▸ Task item
Pictures in the data must not be copied, but everything else should be output exactly.

▸ Provided material
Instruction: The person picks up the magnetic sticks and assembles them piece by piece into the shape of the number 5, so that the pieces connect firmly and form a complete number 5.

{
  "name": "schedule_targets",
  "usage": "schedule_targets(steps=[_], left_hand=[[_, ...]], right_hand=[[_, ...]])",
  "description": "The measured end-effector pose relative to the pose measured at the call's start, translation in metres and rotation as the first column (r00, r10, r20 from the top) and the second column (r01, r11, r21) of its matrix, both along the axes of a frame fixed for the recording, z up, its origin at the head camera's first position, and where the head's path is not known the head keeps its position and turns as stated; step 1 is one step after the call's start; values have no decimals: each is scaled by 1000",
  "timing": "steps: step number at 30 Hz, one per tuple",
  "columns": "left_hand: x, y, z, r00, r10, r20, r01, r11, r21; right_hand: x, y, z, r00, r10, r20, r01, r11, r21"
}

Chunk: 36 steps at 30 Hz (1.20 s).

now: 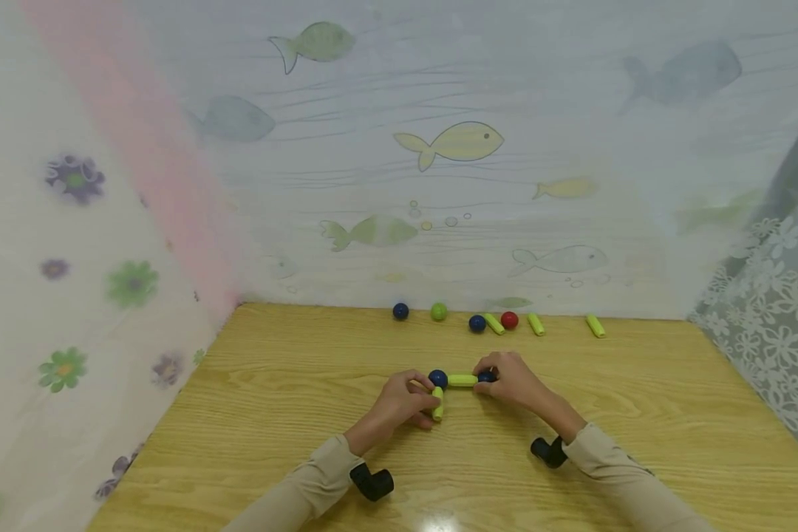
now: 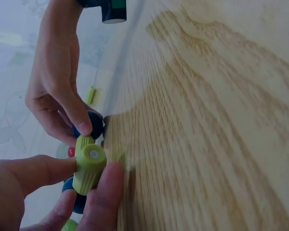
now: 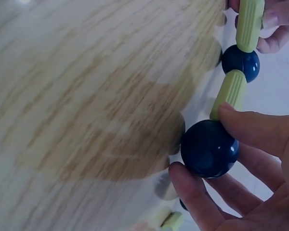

▸ Written answer
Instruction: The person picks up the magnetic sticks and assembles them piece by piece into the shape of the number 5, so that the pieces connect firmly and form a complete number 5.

{
  "name": "schedule_targets",
  "usage": "schedule_targets(steps=[_], left_hand=[[_, ...]], right_hand=[[_, ...]])",
  "description": "The measured end-effector pose relative to the pose measured at the call's start, translation in metres and rotation as the first column (r00, r10, r20 from the top) and the second column (r01, r11, r21) of its matrix, both along the axes of a frame fixed for the recording, z up, its origin at the head camera's first position, and where the head's path is not known the head keeps its position and turns as stated; step 1 is one step after the call's start; values have no decimals: each is scaled by 1000",
  "timing": "steps: step number at 30 Hz, one per tuple",
  "columns": "left_hand: x, y, z, r00, r10, r20, r01, r11, r21; right_hand: x, y, z, r00, r10, r20, r01, r11, r21"
}

Chunk: 36 steps at 30 Hz (1.20 s).

now: 
now: 
now: 

The output is complete.